My hands started shaking.
They'd been watching me. For months. Since before the auction.
I kept reading. Couldn't stop now even though my stomach was churning.
Phone transcript from June 3rd:
ANTON BELYAEV: "The Volkov girl is the key. She carries everything her father knew in that head of hers."
UNKNOWN: "Can we extract it?"
ANTON: "We'll have to. The old man kept everything in his memory—routes, contacts, weaknesses. She inherited it all."
June 18th email:
"Debt sold to The Settling. Auction scheduled for August. This is our window. If we don't acquire the asset, someone else will."
August 2nd text message, the day before the auction:
"Contingency plan approved. If we lose the bidding, we take her by force. Pakhan's orders."
I finished the second box at noon. Started the third immediately even though my knee was aching from sitting still and my stomach was empty.
July. August. The most recent communications.
They got more desperate. More violent. References to "the Volkov asset" appearing in nearly every other document. Plans for the auction attack laid out in clinical detail. Anton Belyaev personally authorizing the murder of Yevgeny Sidorov if necessary to acquire me.
A memo dated August 10th, three days before the auction:
"Priority One: Acquire Sophie Volkov. Her photographic memory contains critical intelligence on West Coast operations, including routes, contacts, and vulnerabilities in all five New York families. Her father spent twenty-five years working for Western bratva. She knows everything. We need her alive and cooperative. If cooperation fails, we have chemical extraction options."
Chemical extraction. They'd planned to drug information out of me if I wouldn't talk voluntarily.
My vision tunneled. The documents blurred. I gripped the edge of the desk, felt the solid oak under my palms, tried to ground myself in something physical and real.
They'd been hunting me since my father died. Tracking my movements. Planning my capture. The auction had just beentheir first attempt. When Nikolai outbid them, they'd escalated to violence.

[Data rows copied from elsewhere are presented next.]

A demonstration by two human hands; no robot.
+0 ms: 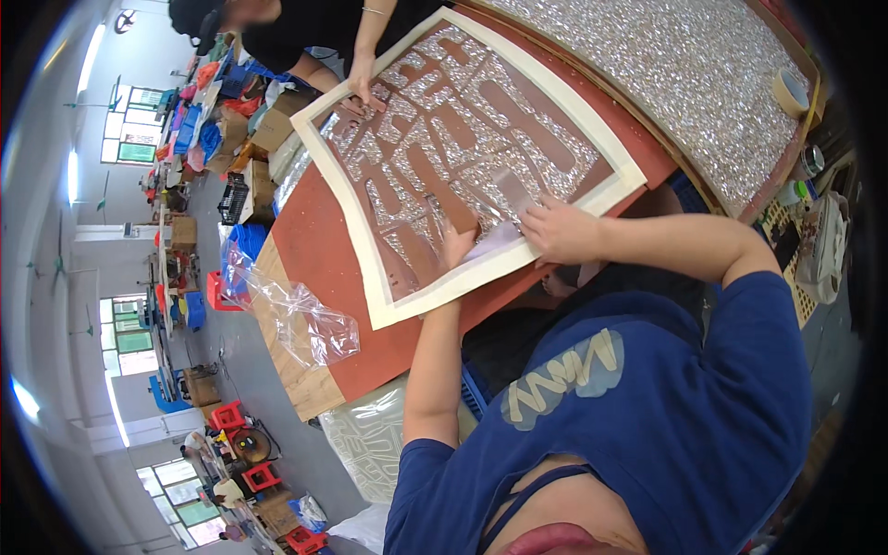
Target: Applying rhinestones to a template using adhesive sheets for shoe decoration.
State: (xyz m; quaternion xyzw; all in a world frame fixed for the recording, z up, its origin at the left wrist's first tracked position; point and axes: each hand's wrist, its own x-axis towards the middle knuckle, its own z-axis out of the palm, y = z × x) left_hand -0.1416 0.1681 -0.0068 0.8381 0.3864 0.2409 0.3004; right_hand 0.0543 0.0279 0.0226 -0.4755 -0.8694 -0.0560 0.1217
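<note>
A large sheet with a cream border (380,296) lies in front of me, patterned with brown shapes and silver glitter areas. My left hand (457,245) is at its near part, the fingers closed around the lower end of a brown strip (438,190) and partly hidden by it. My right hand (560,229) is over the near right border, fingers bent together at the end of a greyish translucent strip (513,189). At the far left corner, a co-worker's hands (363,91) touch the sheet, close to a small reddish piece.
The sheet lies on a reddish-brown board (319,242). Crumpled clear plastic (319,324) hangs over its left side. At the far right is a large glittery silver surface (647,65) with a tape roll (790,92) on it. Red stools (262,476) stand along the workshop's left.
</note>
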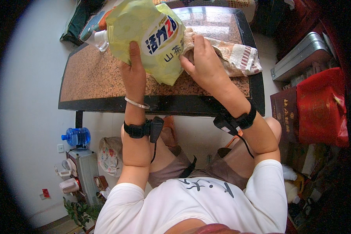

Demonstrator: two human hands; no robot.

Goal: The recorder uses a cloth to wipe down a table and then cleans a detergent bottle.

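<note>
My left hand (134, 68) grips a pale yellow-green soft plastic detergent pouch (130, 29) above the table, thumb lying across its printed front. The pouch is tilted, so its white ribbed spout (101, 38) points left. Beside the spout is a clear plastic piece (90, 36); whether the two are joined I cannot tell. My right hand (206, 64) is closed on a patterned beige towel (240, 58), bunched against the pouch's right edge. The towel's loose end, striped brown, trails right over the tabletop. Most of my left fingers are hidden behind the pouch.
The low table (93, 78) has a speckled brown top and a black border. At right are a silver metal case (300, 54), a red bag (321, 105) and a dark red folder (284, 111). A blue water jug (77, 136) tops a dispenser at left.
</note>
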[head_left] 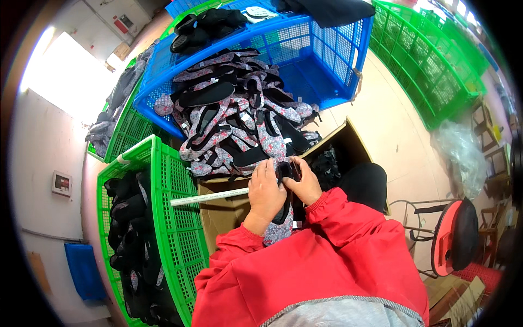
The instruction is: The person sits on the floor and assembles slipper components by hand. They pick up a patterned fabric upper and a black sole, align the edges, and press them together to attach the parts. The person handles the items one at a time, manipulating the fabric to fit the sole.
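Close to my body, both hands are closed on a grey floral slipper (281, 159) with a dark opening. My left hand (265, 193) grips its left side, and my right hand (304, 182) pinches the right rim. Below them, another floral piece (279, 235) with a black lining lies against my red jacket. A white pipe (210, 197) runs out leftward from beside my left hand. Just beyond my hands spreads a heap of floral slippers (218, 136) with black soles, spilling from a blue crate (327, 90) tipped toward me.
To the left, a green crate (177, 188) holds black slippers (133, 234). An open cardboard box (348, 143) with dark items stands at my right, near a red and black stool (455, 237). Green crates (419, 60) line the far right, beside a clear plastic bag (460, 155).
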The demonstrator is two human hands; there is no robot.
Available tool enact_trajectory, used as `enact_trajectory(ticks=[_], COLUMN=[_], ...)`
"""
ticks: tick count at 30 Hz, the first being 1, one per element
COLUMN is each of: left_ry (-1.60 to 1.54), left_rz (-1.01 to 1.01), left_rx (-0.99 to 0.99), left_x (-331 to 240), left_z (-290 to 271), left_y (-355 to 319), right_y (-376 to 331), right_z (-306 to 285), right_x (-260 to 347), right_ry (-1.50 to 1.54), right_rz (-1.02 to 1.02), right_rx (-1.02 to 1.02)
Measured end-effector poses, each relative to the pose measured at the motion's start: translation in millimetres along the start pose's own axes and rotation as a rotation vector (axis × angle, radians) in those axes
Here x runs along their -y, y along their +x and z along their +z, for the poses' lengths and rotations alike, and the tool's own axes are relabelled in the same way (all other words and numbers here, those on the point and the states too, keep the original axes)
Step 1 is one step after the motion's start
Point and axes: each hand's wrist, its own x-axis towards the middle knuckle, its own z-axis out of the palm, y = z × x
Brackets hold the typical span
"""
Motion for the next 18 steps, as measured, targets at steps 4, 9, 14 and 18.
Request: enact_trajectory(ticks=[4,9,14,18], left_ry=[-0.023,-0.136,-0.348,-0.397], left_rz=[-0.028,-0.104,-0.127,-0.078], left_rx=[-0.031,-0.022,-0.012,-0.059], left_x=[7.4,10.0,19.2,18.2], left_z=[5.5,16.0,27.2,24.0], left_y=[9.4,21.9,24.2,15.9], right_y=[12.8,4.6,4.7,-5.4], right_z=[-3.5,-5.8,-17.0,-19.6], right_x=[-7.0,-3.8,-13.2,-14.6], right_ry=[-0.128,-0.144,-0.273,-0.149], right_rz=[-0.007,-0.108,0.099,0.108], right_rx=[0.047,0.084,0.115,0.050])
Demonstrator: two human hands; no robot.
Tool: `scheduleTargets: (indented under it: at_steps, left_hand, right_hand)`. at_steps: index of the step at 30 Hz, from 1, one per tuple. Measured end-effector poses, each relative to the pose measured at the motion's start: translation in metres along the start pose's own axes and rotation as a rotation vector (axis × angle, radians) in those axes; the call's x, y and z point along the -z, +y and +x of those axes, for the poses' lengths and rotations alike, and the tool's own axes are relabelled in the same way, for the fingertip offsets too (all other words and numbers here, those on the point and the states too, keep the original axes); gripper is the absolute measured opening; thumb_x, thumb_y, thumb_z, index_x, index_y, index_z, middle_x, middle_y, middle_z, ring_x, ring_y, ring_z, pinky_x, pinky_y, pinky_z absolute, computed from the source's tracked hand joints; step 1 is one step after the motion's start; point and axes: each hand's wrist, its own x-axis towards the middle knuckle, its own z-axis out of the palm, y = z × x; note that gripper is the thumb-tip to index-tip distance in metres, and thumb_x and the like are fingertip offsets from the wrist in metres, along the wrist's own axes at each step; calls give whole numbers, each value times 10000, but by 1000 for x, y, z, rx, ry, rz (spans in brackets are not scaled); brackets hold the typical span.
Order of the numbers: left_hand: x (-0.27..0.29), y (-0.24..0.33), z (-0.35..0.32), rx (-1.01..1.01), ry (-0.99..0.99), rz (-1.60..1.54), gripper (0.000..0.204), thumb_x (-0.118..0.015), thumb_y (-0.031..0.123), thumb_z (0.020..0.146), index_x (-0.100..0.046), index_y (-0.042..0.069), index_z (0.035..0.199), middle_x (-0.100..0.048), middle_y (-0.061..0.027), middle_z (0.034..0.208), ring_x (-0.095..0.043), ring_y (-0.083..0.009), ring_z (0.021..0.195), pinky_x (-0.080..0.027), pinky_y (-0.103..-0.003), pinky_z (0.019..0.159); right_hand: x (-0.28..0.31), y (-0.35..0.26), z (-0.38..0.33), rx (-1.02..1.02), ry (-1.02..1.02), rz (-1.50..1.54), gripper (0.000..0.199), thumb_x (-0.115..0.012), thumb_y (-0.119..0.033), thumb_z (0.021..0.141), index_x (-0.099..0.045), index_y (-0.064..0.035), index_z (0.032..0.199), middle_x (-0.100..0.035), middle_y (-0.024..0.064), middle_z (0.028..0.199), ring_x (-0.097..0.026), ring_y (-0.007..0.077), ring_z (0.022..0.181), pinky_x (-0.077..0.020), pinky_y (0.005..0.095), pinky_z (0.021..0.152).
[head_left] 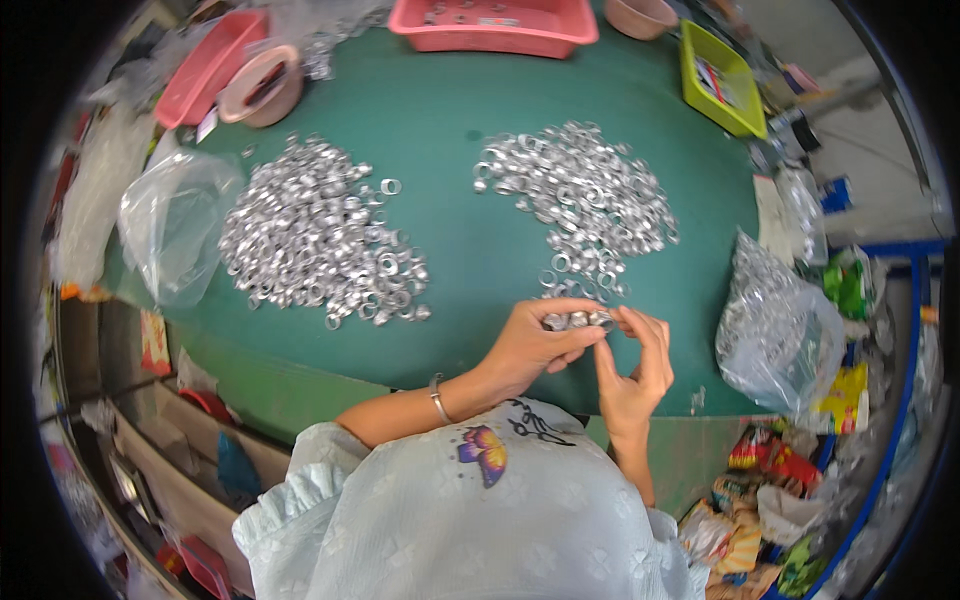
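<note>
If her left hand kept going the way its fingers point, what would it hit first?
The left hand points rightward, so it would likely meet the right hand first; both already pinch a short row of silver rings between them.

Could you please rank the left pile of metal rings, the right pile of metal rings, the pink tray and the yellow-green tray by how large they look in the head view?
1. Left pile of metal rings and right pile of metal rings: look alike.
2. Pink tray, cut off by the picture's edge.
3. Yellow-green tray.

Gleaming as bright polished metal: rings, both ring heaps; looking matt, felt-like: green tabletop; shining glossy: pink plastic tray; crinkling clear: plastic bag.
</note>
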Motion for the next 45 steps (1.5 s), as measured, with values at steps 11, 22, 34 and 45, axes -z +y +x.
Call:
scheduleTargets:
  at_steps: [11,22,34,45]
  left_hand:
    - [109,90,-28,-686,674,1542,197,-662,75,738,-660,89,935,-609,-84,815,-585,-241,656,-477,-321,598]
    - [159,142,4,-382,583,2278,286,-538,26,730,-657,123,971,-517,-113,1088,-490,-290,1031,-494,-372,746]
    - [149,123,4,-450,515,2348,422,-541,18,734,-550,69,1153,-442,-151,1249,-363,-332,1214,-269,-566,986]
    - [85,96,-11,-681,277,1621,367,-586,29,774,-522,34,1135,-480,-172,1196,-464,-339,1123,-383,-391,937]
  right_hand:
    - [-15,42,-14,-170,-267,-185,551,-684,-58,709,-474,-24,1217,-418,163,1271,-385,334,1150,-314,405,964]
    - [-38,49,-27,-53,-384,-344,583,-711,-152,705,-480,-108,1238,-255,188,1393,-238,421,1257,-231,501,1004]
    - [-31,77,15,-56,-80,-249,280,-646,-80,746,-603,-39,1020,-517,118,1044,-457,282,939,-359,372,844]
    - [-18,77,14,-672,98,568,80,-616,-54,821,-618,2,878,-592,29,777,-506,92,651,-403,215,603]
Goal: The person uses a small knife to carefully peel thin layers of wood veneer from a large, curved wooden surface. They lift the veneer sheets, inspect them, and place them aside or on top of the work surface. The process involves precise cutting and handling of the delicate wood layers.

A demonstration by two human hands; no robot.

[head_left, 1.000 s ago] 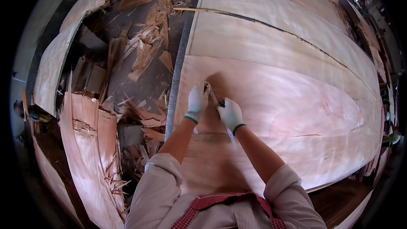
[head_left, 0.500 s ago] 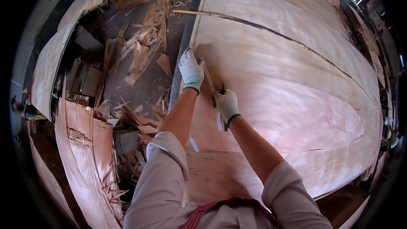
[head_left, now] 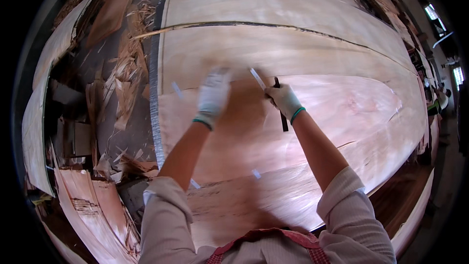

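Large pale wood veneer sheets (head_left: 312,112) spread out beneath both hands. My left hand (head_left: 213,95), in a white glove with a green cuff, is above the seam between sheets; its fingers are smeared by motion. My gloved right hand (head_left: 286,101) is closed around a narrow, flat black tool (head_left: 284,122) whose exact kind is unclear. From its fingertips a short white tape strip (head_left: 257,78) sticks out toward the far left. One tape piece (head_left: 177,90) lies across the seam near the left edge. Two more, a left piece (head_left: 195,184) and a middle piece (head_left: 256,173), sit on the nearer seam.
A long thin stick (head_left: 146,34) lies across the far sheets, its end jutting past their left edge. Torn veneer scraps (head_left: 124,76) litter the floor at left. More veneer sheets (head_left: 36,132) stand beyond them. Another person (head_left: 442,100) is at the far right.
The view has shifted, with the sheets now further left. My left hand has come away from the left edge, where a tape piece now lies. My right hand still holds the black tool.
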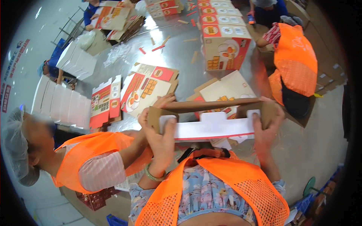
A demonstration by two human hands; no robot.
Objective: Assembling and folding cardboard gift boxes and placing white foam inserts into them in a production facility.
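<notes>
In front of my chest I hold a partly folded cardboard box (222, 128), its white flaps and a thin red edge facing me and its brown inside showing above. My left hand (160, 137) grips the left end, thumb on the white flap. At the opposite end my right hand (266, 124) is wrapped round the side, thumb pressing the flap there. Just beyond the box lies a flat printed carton (226, 90), partly hidden by it. Another flat carton (151, 86), red and cream, lies further left, with a co-worker's hand (164, 100) at its near edge.
A co-worker in an orange vest (94, 158) stands close at my left. Another orange-vested person (294, 60) bends at the right. Finished printed boxes (226, 49) stand in a row on the metal table (177, 37). White foam trays (62, 103) are stacked at the left.
</notes>
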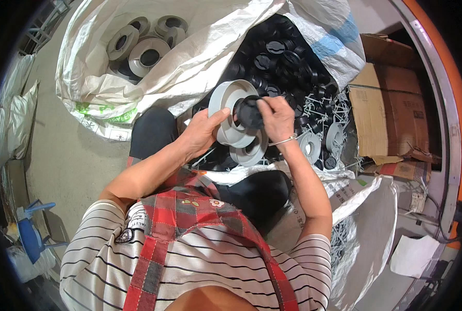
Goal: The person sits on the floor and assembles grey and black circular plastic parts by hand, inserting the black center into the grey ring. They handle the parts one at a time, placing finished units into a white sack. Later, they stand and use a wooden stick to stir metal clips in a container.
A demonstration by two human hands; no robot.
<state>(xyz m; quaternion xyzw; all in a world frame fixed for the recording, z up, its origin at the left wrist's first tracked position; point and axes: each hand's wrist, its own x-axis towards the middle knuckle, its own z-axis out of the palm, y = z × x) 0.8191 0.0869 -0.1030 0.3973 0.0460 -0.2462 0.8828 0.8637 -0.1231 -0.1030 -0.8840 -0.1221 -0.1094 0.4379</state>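
Note:
Between my hands is a light grey plastic ring-shaped part (225, 98) with a round hole in its middle. My left hand (204, 132) grips its near left rim, thumb on top. A round black plastic cap (250, 112) is pinched in my right hand (277, 118) at the right side of the grey part, by the hole. Whether the cap touches the hole's edge I cannot tell. Just below, another grey ring (249, 150) lies on the pile of black caps (288, 62), which fills an opened white woven sack beyond my hands.
Several grey rings (149, 56) lie in a white woven sack (94, 88) at the far left. Grey rings (334, 136) and pale plastic sticks (314, 106) are at the pile's right. Cardboard boxes (391, 111) stand right; another sack (368, 223) lies near right. A blue stool (30, 238) is at left.

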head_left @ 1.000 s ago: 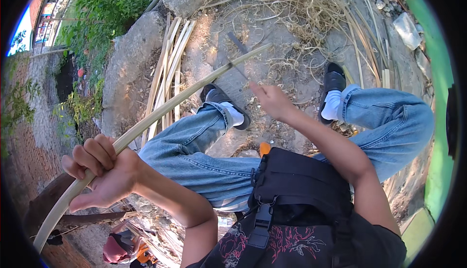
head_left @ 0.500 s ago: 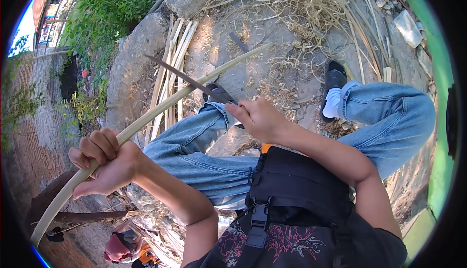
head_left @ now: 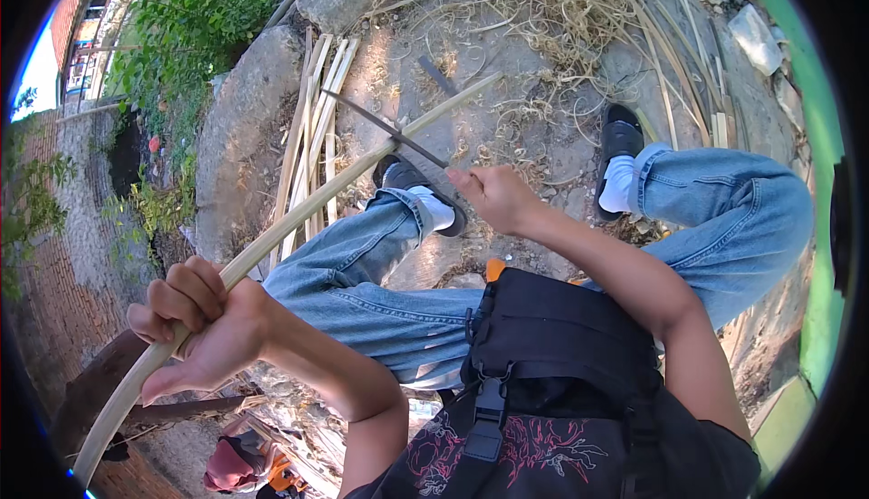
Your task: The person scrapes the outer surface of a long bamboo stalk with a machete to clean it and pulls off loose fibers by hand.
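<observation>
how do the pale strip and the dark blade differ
The strip is pale and straw-coloured; the blade is dark grey. The strip is longer than the blade. The left hand grips the strip, while the right hand holds the blade. Both are narrow, and they cross in this view.

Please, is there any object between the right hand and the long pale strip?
Only the dark blade, held in the right hand itself: it spans the gap and crosses the pale strip. The sandal seen in that gap is lower, on the ground. Nothing else visible stands between them.
</observation>
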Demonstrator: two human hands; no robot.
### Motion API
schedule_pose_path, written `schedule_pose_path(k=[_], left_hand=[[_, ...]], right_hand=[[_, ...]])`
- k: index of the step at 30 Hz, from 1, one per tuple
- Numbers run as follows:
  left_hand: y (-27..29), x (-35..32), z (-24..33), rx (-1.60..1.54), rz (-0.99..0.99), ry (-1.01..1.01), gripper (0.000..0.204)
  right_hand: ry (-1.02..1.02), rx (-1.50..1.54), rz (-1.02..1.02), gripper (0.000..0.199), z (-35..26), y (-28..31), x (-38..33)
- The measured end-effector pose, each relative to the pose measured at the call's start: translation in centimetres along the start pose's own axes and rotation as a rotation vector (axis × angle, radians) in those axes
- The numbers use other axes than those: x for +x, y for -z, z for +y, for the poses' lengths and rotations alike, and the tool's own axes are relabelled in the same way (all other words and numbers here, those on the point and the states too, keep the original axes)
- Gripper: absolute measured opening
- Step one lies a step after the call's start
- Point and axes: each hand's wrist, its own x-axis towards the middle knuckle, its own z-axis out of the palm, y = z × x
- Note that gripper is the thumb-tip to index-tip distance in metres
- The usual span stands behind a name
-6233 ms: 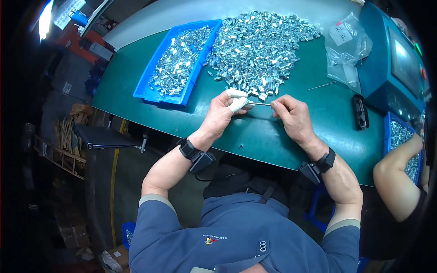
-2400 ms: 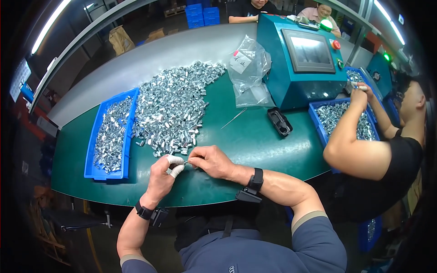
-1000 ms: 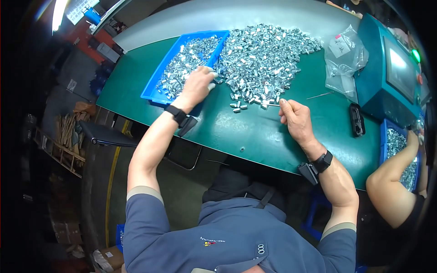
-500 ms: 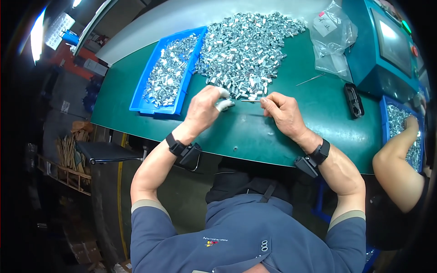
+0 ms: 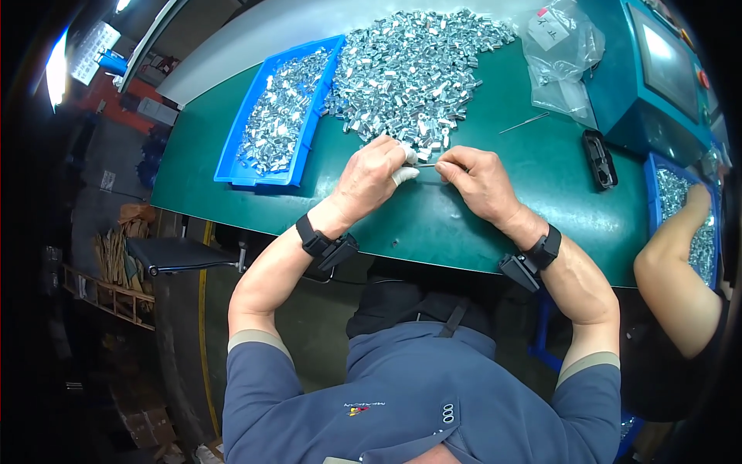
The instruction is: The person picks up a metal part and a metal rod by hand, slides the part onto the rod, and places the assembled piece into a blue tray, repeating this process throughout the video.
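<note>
Small parts (image 5: 402,77), shiny metal; held rod (image 5: 427,165), bright metal; tray (image 5: 259,181), smooth plastic; tabletop (image 5: 464,240), smooth, lightly glossy; bag (image 5: 558,63), crinkled plastic; shirt (image 5: 402,371), matt cloth.

Holds left hand (image 5: 375,175) and right hand (image 5: 481,182) close together before the torso (image 5: 417,379), pinching with thumb and finger on each, fingertips turned inward, with both elbows bent and spread wide.

I pinch a thin, straight silvery rod (image 5: 426,165) in my right hand (image 5: 481,182); it lies nearly level, pointing left, its left end hidden at my left hand (image 5: 369,178). Just beyond, small silvery metal pieces (image 5: 410,77) lie jumbled in a heap.
</note>
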Motion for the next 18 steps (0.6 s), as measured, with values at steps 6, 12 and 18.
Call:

All for what my father had put in my head without asking. All for information I couldn't forget even if I wanted to.
"Find something?"
I jerked up. Nikolai stood in the doorway, leaning against the frame with that casual grace that should have looked practiced but didn't. He wore jeans and a grey henley today, sleeves pushed up his forearms. Comfortable. Domestic.
But his eyes were sharp. Analytical. Missing nothing about my white knuckles gripping the desk or my too-fast breathing or the way I'd gone rigid at his voice.
"They've been looking for me." My voice came out quieter than I meant it to. "For months. This wasn't opportunistic. They planned this."
Saying it out loud made it real. Made my chest tight and my hands shake worse.
Nikolai pushed off the doorframe. Crossed the library in a few long strides. I should have felt trapped as he approached—should have felt the danger in a predator closing distance.
Instead I felt relief. Which was wrong. Backwards. Completely fucked up.
But there it was anyway. Relief that I wasn't alone with this information. Relief that someone else would help me understand it. Relief that Nikolai Besharov was here and solid and real.
He stopped beside my chair. Close enough to touch but not touching. "I thought so. Show me."
I pulled up the documents I'd flagged. Lined them up on the desk in chronological order. My hands were steadier now that he was here. That should have terrified me.